Inside The Haunting Ruins Of A Secret Soviet Submarine Base

On a map, Bechevinskaya Bay looks like the end of the world. Cut off from civilization by miles of mountains and ice, this area sits on the eastern side of Russia’s remote Kamchatka Peninsula, far from any of the country's great cities: indeed, the nation's capital, Moscow, lies nearly 7,000km to the west. But look closely enough and you’ll find remnants of secret Soviet settlers. And their ghosts still haunt the shores of this barren region.

All over Russia’s great expanse you will find once-thriving settlements now lost in the mists of time. Many of these towns – established as industrial satellite hubs in remote regions – were once home to busy communities of workers and their families. Now, they have been forgotten – left to rot and rust in the open air.

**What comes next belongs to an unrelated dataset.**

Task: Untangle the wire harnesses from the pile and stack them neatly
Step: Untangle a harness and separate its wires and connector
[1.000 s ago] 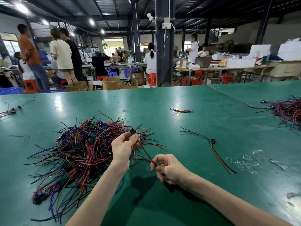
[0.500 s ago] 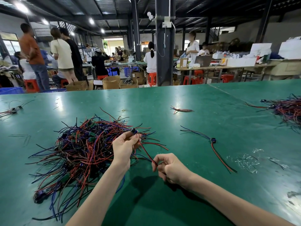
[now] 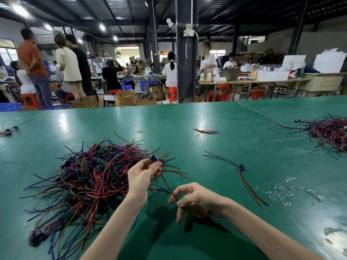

Some of these towns were abandoned because what made them useful suddenly disappeared. The Siberian citizens of Mirny, for example, fled when the town’s colossal Mir diamond mine dried up. Others had a more sinister explanation for being forgotten. Most infamously, Pripyat in modern-day Ukraine – then a Soviet satellite state – was left to be reclaimed by nature after the catastrophic Chernobyl nuclear power plant meltdown made the area dangerously uninhabitable.

But for most of these settlements there is a common reason why these towns no longer exist – they no longer serve a purpose. After the fall of the USSR in 1991 both Russia and its associated states entered into a period of economic decline. In the new economic reality the authorities could no longer afford to keep open manufacturing spots that had been deemed vital during the Cold War.

One of these settlements was called Bechevinka, home of the military facility Petropavlovsk-Kamchatsky-54. Located on the eastern coast of Russia, the community was originally built to house workers of an adjoining submarine base. And as with many of the Soviet Union’s military facilities, its existence was kept top secret.